There was a Salman Khan most millennials grew up with and falling for him was effortless. He was Prem. The soft-spoken, sanskari, hopeless romantic who
danced to Mere Rang Mein Rangne Wali, made weddings feel incomplete without Hum Aapke Hain Kaun and had us all secretly humming O O Jaane Jaana. He was the good boy on screen, the ideal lover, the man who made an entire generation believe that love could be gentle, respectful and unwavering. But then something changed. Somewhere along the way, it became uncool to say you liked Salman Khan. Say it out loud in a room full of people today and you are likely to be met with raised eyebrows, awkward pauses or the inevitable- “What! Salman Khan? How can you like him?” And no, this isn’t just about box office flops, every superstar has had those. This is something else. A sharper, more deliberate distancing. Almost a moral positioning. So what happened?

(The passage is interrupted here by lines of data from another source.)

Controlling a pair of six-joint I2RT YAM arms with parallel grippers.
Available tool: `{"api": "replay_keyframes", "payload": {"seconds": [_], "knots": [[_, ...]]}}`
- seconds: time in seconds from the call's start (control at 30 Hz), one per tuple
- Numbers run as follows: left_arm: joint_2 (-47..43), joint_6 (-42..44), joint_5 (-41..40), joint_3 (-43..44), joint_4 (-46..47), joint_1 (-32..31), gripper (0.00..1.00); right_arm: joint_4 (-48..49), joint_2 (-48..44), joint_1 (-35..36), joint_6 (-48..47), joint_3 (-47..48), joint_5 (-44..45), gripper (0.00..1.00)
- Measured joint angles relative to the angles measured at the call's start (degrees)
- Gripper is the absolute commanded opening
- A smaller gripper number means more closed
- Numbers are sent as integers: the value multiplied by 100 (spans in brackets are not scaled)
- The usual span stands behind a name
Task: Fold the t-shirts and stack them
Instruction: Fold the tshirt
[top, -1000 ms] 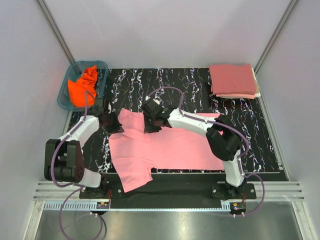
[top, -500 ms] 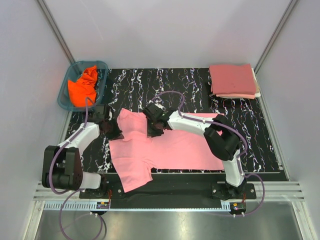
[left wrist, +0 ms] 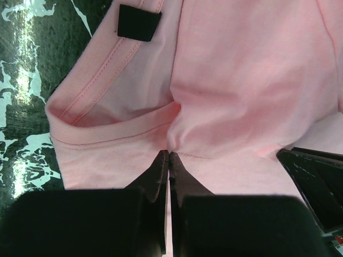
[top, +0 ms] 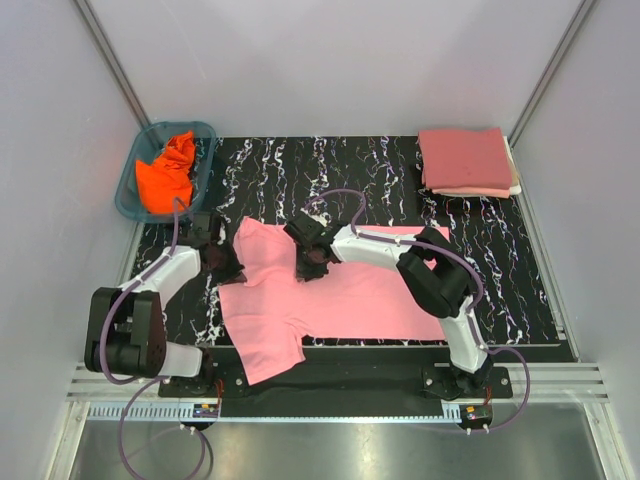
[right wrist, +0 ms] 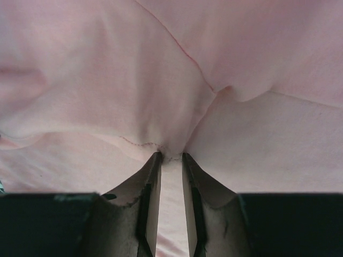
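Two grippers pinch the light pink t-shirt (top: 345, 295), spread on the black marbled table (top: 350, 165); the left gripper (left wrist: 169, 155) is pressed together on fabric below the collar (left wrist: 110, 134); the right gripper (right wrist: 170, 156) nips a seam pucker. Step in hand: likely the first fold; next, carry both pinches evenly across the body. Since a second ago, both grippers have drawn the far edge nearward.

Pink shirt (top: 350, 295) edge hidden beneath left gripper (top: 228, 262) and right gripper (top: 312, 268), cream shirt (top: 516, 183) beyond the pink shirt's right end mostly buried under red shirt (top: 466, 157)
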Motion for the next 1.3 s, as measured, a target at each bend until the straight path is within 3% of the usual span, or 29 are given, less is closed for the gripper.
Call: {"api": "replay_keyframes", "payload": {"seconds": [0.13,0.23,0.77,1.3], "knots": [[28,0,-7,0,0,0,0,31,44,0,87,0,-2,18],[31,0,-15,7,2,0,0,33,55,0,105,0,0,0],[31,24,-275,435,-291,-24,0,35,-365,-28,13,-234,44,0],[-59,-131,-435,-138,-385,-369,2,66,-452,-28,-203,-568,-22,0]]}}
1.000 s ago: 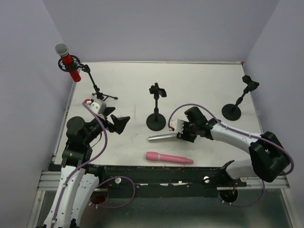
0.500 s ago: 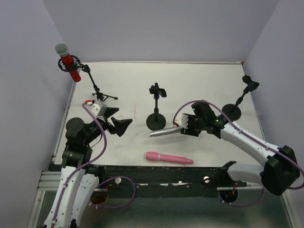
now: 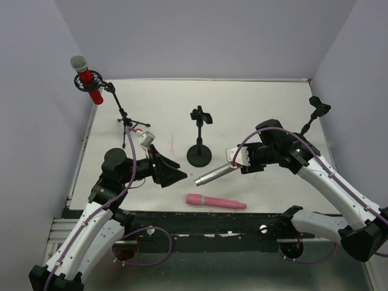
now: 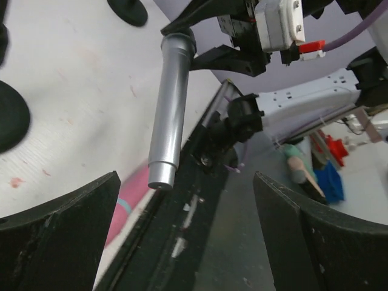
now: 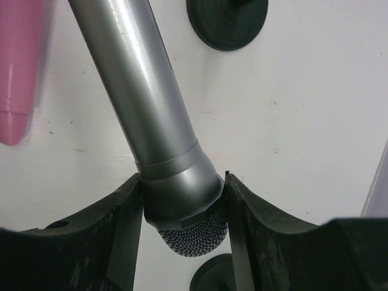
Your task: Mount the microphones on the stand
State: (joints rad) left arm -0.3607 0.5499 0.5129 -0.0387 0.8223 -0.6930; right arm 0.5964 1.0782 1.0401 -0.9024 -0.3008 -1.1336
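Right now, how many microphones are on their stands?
One is done: the red microphone sits in the left stand. In hand: the right arm's jaws grip the silver microphone by its head. Left: that one and the pink microphone, lying on the table; the middle stand and right stand are empty.

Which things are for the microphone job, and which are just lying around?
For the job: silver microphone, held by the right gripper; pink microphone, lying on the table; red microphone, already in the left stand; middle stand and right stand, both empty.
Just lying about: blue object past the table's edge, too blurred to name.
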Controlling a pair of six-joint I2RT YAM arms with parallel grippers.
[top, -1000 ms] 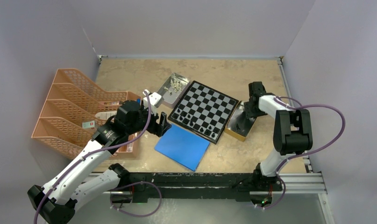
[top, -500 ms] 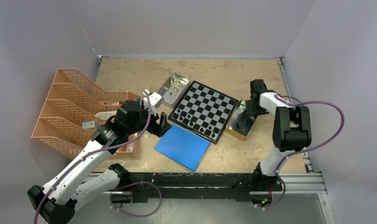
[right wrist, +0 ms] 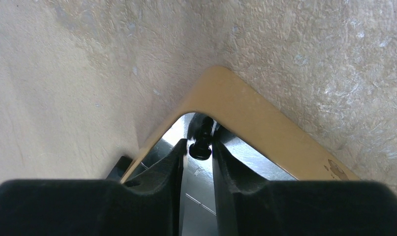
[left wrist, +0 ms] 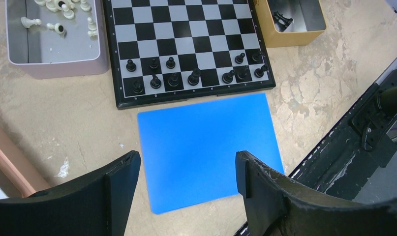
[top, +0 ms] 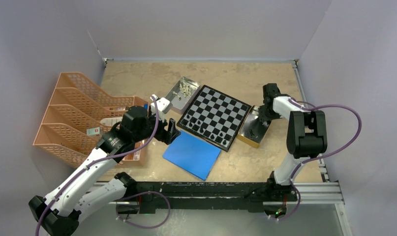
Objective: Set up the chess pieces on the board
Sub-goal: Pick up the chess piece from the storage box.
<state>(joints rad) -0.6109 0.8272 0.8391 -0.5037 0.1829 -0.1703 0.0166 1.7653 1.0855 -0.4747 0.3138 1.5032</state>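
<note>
Between the two black fingers [right wrist: 174,167] of our right gripper [right wrist: 199,143] sits a black piece [right wrist: 201,129], a small glossy figure with a rounded knob. The fingers press on it from both sides. Directly under the tool we see the gold tin [right wrist: 245,110], with a matte yellow rim, a rounded corner and a shiny bare-metal inside. The piece hangs just inside that corner. Around the tin spreads the table [right wrist: 63,73], beige, mottled and rough like stone.

Our left gripper [left wrist: 186,164] hangs with its fingers wide apart and nothing between them. Straight below it lies the blue sheet [left wrist: 206,128], flat, smooth and square-cornered. Just beyond the sheet from the tool we find the board [left wrist: 186,29], black and silvery checks in a thin dark frame, with a narrow strip of table between its near edge and the sheet. On the two rows nearest the tool stand the black pieces [left wrist: 194,77], upright and glossy. Beyond the tool, on the left of its wrist view, a grey tin [left wrist: 58,69] sits just beside the board and holds the cream pieces [left wrist: 58,28] in a jumble. Well off to this gripper's left stands a peach mesh rack [top: 73,113].
</note>
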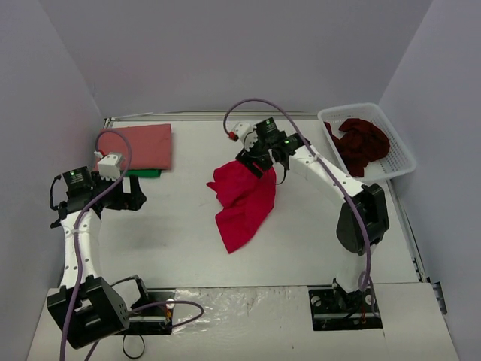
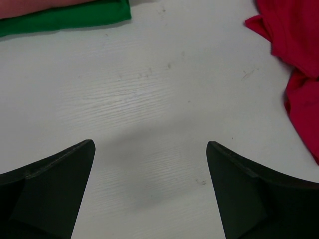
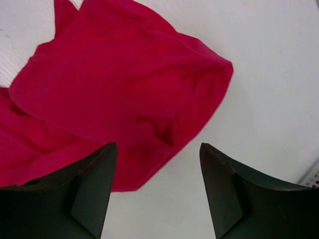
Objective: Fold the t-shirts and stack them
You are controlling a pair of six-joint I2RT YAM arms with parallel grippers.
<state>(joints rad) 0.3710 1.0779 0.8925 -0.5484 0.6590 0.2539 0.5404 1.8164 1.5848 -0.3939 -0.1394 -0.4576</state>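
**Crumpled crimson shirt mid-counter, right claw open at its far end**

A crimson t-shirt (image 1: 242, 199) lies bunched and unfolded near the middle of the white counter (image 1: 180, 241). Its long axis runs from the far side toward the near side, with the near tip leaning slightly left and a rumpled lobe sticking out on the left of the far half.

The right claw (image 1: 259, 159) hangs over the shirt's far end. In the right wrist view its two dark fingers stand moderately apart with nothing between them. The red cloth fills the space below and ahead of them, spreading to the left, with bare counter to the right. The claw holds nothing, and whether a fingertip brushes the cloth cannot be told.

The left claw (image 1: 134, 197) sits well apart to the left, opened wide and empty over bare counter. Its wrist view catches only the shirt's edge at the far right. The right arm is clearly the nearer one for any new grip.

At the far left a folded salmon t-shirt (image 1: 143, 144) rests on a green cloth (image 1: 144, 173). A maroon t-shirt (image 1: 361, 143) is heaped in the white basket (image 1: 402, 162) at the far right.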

Salman Khan: The Man Who Didn’t Fit the Narrative
Perhaps the biggest reason Salman Khan became so easy to hate is because he failed to live up to the 'good boy' image in real life.
His run-ins with the law, the cases, the headlines, these didn’t just dent his image, they shattered the illusion. And once that illusion broke, there was no coming back for most. In public imagination, he became the man many were convinced was guilty, convinced didn’t pay enough for his actions and convinced got away because of privilege.
And here’s the uncomfortable truth: people rarely leave room for complexity.
What’s interesting is how selectively indifferent people become. When his charity work is mentioned, there’s a shrug. When industry insiders like Bobby Deol talk about how he helped them come out of a lean phase and back into work, there’s silence. When stories emerge of his loyalty to friends, his fierce protectiveness of family or the way he treats women, with respect so conscious that even his public hugs are fists-closed, it’s dismissed as PR. And maybe that’s because once we have decided someone is the villain, acknowledging their humanity becomes inconvenient.
Does that erase the mistakes? Of course not. But it does raise a question: why are we so determined to flatten him into one version of the story?
The Cost of Being Salman Khan
Being a celebrity at Salman Khan’s scale means your failures are not private, they are public spectacles. Trials stretch for years. Media scrutiny becomes relentless. Your worst moments are replayed endlessly, long after the legal outcomes are delivered. Again, this isn’t about absolution. It’s about recognising that we are often far more eager to punish than to understand.
And perhaps hating Salman Khan has become a kind of social currency, especially in elite circles. It signals moral superiority. Liking him, on the other hand, is seen as tasteless, regressive or ignorant. As if art, nostalgia and personal impact must always align perfectly with real-life conduct. But human beings and cultural icons are rarely that neat.
I have learned to say it anyway: I am a Salman Khan fan. Yes, it still raises eyebrows. Not because I excuse everything. But because I hold space for the Prem I grew up with, the man who shaped how a generation imagined romance. The man who made many of us believe that there could be a Prem for us too.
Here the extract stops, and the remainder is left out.